◆ **How to complete this task**
All the data should be transcribed exactly, with every line kept.

◆ **Data segment**
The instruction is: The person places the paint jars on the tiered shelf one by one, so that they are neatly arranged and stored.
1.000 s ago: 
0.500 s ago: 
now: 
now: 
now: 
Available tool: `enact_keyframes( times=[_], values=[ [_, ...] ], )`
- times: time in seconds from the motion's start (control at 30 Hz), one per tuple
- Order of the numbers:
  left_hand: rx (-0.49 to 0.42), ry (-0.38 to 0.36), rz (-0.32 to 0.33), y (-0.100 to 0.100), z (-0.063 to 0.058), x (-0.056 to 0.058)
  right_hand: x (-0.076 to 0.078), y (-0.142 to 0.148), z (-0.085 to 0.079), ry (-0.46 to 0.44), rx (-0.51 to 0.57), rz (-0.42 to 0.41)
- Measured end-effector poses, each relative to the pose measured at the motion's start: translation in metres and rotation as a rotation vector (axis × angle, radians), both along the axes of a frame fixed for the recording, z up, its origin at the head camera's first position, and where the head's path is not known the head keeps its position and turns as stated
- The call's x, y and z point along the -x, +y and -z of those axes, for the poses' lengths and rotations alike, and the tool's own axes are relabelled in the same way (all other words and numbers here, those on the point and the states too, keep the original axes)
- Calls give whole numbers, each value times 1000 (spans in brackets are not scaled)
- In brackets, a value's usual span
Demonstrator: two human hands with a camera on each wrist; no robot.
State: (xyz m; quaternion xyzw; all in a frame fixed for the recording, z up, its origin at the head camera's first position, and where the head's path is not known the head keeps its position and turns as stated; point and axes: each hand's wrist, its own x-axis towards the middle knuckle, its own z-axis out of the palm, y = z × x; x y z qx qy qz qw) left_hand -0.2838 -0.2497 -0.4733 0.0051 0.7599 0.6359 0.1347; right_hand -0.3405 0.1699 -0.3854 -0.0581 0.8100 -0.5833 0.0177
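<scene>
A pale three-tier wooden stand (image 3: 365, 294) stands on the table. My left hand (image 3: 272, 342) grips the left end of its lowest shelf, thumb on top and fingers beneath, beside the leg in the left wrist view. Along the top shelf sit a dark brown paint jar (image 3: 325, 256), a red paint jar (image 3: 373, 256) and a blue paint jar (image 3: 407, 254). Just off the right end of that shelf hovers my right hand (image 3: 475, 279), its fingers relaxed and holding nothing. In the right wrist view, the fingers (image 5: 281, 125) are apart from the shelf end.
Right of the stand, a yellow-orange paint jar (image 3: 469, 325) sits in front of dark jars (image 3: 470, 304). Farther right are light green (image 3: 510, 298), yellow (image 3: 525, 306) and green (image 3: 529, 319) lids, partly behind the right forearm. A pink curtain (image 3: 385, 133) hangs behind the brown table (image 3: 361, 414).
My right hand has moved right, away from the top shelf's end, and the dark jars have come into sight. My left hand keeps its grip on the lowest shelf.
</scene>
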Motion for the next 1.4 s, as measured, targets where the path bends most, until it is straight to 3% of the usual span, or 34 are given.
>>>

◆ **Reply**
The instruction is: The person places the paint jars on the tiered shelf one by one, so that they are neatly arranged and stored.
1.000 s ago: 
0.500 s ago: 
now: 
now: 
now: 
Available tool: `enact_keyframes( times=[_], values=[ [_, ...] ], )`
- times: time in seconds from the motion's start (control at 30 Hz), one per tuple
- Order of the numbers:
  left_hand: rx (-0.49 to 0.42), ry (-0.38 to 0.36), rz (-0.32 to 0.33), y (-0.100 to 0.100), z (-0.063 to 0.058), x (-0.056 to 0.058)
  right_hand: x (-0.076 to 0.078), y (-0.142 to 0.148), z (-0.085 to 0.079), ry (-0.46 to 0.44), rx (-0.51 to 0.57), rz (-0.42 to 0.41)
- Measured end-effector poses, each relative to the pose measured at the motion's start: translation in metres and rotation as a rotation vector (axis × angle, radians), both along the axes of a frame fixed for the recording, z up, its origin at the head camera's first position, and where the head's path is not known the head keeps its position and turns as stated
- The call's x, y and z point along the -x, +y and -z of those axes, for the poses' lengths and rotations alike, and the tool's own axes are relabelled in the same way (all other words and numbers here, those on the point and the states too, keep the original axes)
- Calls give whole numbers, each value times 1000 (spans in brackets are not scaled)
- In brackets, a value's usual span
Demonstrator: two human hands with a camera on each wrist; no robot.
State: (xyz m; quaternion xyzw; all in a frame fixed for the recording, z up, its origin at the head camera's first position, and where the head's path is not known the head keeps its position and turns as stated; point and axes: each hand's wrist, its own x-axis towards the middle knuckle, its own z-axis out of the palm, y = z × x; x y z qx qy qz qw) left_hand -0.2838 -0.2497 -0.4733 0.0051 0.7599 0.6359 0.1347; right_hand -0.3405 0.1699 -0.3854 -0.0581 0.8100 -0.5833 0.0177
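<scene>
A pale three-tier wooden stand (image 3: 365, 294) stands on the table. My left hand (image 3: 272, 342) grips the left end of its lowest shelf, thumb on top and fingers beneath, beside the leg in the left wrist view. Along the top shelf sit a dark brown paint jar (image 3: 325, 256), a red paint jar (image 3: 373, 256) and a blue paint jar (image 3: 407, 254). Just off the right end of that shelf hovers my right hand (image 3: 475, 279), its fingers relaxed and holding nothing. In the right wrist view, the fingers (image 5: 281, 125) are apart from the shelf end.
Right of the stand, a yellow-orange paint jar (image 3: 469, 325) sits in front of dark jars (image 3: 470, 304). Farther right are light green (image 3: 510, 298), yellow (image 3: 525, 306) and green (image 3: 529, 319) lids, partly behind the right forearm. A pink curtain (image 3: 385, 133) hangs behind the brown table (image 3: 361, 414).
My right hand has moved right, away from the top shelf's end, and the dark jars have come into sight. My left hand keeps its grip on the lowest shelf.
</scene>
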Motion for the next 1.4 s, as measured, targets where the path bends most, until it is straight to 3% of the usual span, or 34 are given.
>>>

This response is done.